▶ [Exercise]:
Nothing outside the stretch is wanted. Repeat exactly the lines of the listing below from the one that contains "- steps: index" through the one that contains "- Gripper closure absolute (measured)", both ends included.

▶ [Records for the task]:

· · ·

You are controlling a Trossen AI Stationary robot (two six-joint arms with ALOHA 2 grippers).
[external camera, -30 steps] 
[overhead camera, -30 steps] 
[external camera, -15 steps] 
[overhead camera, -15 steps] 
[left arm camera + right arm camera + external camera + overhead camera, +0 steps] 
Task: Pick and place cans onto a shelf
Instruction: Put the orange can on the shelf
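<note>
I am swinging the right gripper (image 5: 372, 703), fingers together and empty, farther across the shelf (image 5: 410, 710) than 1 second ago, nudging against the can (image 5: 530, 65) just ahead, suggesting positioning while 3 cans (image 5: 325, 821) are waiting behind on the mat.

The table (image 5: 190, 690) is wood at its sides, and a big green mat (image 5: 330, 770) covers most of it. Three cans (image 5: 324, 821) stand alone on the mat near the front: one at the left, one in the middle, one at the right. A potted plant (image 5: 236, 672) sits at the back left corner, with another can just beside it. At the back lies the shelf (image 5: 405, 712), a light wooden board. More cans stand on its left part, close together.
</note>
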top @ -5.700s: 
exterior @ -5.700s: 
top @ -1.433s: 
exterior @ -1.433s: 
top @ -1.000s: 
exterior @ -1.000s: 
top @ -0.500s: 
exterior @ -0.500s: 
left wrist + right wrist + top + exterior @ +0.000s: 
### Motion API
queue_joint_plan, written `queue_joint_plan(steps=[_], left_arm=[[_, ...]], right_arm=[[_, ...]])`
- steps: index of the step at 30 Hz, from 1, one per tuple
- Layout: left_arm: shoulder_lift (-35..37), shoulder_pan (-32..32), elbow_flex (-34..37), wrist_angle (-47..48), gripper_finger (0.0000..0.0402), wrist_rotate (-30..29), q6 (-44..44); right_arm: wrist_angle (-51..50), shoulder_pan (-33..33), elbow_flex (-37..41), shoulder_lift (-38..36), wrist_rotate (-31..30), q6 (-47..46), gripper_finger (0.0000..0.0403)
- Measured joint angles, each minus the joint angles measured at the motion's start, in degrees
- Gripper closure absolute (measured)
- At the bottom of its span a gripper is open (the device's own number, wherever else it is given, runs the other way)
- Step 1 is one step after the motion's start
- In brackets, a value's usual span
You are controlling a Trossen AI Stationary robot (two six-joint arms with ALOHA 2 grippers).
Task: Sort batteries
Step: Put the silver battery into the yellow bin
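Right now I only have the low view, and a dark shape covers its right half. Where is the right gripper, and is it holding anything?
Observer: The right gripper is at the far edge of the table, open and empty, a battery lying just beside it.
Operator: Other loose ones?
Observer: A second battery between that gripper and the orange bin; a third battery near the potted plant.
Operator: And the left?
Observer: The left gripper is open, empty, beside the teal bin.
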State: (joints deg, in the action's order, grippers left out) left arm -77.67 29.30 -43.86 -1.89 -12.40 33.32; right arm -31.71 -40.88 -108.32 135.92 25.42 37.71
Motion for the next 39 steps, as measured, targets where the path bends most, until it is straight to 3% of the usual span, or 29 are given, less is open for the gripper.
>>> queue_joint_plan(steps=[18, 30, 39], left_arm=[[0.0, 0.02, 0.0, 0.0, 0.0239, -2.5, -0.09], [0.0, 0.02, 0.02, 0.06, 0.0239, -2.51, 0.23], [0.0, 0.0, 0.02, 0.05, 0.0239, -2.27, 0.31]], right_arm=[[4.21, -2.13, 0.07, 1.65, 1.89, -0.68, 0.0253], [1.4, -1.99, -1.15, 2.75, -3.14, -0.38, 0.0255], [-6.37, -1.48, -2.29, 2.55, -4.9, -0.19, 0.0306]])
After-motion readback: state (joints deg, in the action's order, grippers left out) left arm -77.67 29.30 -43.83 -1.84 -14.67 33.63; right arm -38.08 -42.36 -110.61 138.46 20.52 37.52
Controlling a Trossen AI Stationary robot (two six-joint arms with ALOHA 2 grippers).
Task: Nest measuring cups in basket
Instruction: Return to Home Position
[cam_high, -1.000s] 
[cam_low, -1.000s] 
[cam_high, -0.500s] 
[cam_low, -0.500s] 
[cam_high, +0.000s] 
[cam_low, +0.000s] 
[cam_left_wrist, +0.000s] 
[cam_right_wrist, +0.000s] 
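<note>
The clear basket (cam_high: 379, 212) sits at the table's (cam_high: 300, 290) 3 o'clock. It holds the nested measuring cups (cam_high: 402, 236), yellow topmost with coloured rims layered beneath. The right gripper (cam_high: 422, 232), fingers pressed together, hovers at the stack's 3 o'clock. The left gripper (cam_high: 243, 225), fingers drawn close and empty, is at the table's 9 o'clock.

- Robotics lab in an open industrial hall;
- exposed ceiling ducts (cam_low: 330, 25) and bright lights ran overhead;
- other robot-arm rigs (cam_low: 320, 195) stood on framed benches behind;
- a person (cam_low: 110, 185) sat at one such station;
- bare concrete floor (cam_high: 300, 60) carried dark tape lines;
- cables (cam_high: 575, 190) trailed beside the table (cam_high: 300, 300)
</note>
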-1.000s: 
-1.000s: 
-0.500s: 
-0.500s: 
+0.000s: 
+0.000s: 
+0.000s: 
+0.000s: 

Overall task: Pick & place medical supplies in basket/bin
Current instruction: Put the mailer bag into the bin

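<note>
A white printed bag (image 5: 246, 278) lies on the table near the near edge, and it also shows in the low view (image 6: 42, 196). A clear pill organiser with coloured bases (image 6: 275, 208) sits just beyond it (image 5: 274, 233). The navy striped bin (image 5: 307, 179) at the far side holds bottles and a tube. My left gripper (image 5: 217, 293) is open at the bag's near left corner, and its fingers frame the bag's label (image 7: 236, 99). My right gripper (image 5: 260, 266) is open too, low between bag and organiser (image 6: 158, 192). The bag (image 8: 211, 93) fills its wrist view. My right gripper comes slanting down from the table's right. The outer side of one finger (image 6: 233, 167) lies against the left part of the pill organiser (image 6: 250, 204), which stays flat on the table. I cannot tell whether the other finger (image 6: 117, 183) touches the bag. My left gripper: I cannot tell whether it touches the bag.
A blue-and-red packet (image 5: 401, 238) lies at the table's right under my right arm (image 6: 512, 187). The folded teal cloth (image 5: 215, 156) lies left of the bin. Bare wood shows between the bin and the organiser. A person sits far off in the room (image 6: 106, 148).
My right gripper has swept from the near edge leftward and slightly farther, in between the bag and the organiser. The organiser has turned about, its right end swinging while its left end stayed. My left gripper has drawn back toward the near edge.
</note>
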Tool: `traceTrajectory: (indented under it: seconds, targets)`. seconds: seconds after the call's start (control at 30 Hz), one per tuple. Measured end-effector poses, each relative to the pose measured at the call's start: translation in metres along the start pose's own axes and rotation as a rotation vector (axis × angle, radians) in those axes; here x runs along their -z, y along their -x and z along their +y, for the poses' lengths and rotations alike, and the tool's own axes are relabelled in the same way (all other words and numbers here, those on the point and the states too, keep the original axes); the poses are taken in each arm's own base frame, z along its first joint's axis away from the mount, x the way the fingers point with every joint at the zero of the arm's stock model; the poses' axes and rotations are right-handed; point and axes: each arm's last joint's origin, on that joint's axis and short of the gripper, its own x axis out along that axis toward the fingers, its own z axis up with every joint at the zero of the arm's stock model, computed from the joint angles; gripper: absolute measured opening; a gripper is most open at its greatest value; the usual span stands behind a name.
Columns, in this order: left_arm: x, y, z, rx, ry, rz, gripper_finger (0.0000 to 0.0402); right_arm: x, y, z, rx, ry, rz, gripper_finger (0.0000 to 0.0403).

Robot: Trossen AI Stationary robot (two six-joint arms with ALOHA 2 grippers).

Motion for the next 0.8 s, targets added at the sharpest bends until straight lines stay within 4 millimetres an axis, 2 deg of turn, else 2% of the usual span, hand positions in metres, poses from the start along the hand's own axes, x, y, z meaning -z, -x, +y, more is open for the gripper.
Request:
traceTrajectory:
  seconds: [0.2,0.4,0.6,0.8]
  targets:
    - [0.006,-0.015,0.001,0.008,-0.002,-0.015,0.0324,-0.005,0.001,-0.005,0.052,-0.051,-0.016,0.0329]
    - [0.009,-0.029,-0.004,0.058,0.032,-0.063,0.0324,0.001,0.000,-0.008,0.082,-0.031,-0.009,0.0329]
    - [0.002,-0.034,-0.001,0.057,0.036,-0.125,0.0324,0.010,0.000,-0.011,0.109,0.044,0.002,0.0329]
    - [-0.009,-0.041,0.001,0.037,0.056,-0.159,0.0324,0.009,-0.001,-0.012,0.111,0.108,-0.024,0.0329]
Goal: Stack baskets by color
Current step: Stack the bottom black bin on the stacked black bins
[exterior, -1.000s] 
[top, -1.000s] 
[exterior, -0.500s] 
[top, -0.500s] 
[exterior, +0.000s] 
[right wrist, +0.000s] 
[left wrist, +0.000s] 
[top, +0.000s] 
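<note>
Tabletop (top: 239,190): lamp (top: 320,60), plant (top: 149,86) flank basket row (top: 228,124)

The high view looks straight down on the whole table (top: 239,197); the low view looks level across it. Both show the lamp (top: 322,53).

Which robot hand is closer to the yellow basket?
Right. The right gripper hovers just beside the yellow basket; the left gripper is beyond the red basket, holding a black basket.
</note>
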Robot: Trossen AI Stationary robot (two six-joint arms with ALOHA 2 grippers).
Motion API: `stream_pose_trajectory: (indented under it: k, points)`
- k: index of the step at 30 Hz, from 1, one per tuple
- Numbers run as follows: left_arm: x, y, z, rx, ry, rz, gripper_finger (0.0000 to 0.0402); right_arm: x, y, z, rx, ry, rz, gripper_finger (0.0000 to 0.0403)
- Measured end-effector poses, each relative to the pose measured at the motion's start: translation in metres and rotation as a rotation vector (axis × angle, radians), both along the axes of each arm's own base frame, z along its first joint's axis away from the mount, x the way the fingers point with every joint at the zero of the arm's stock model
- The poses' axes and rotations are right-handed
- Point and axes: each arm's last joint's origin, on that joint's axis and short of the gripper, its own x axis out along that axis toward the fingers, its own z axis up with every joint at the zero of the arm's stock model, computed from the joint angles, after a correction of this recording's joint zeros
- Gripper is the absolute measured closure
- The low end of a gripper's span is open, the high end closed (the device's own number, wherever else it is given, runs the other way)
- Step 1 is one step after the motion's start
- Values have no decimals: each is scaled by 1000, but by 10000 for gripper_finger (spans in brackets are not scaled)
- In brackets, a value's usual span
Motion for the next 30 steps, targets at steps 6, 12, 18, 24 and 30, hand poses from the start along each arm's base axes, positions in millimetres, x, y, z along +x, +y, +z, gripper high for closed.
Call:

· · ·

▶ [Finished exercise]:
- steps: index of the step at 30 Hz, from 1, one per tuple
- Layout: left_arm: shoulder_lift (-35..37), shoulder_pan (-32..32), elbow_flex (-34..37), wrist_angle (-47..48), gripper_finger (0.0000..0.0402), wrist_rotate (-30..29), q6 (-44..44); right_arm: wrist_angle (-51..50), shoulder_pan (-33..33), elbow_flex (-37..41), shoulder_lift (-38..36), wrist_rotate (-31..30), q6 (-47..46), gripper_finger (0.0000..0.0403)
- Measured joint angles, each minus the joint angles measured at the motion's start, in degrees
- Gripper closure absolute (measured)

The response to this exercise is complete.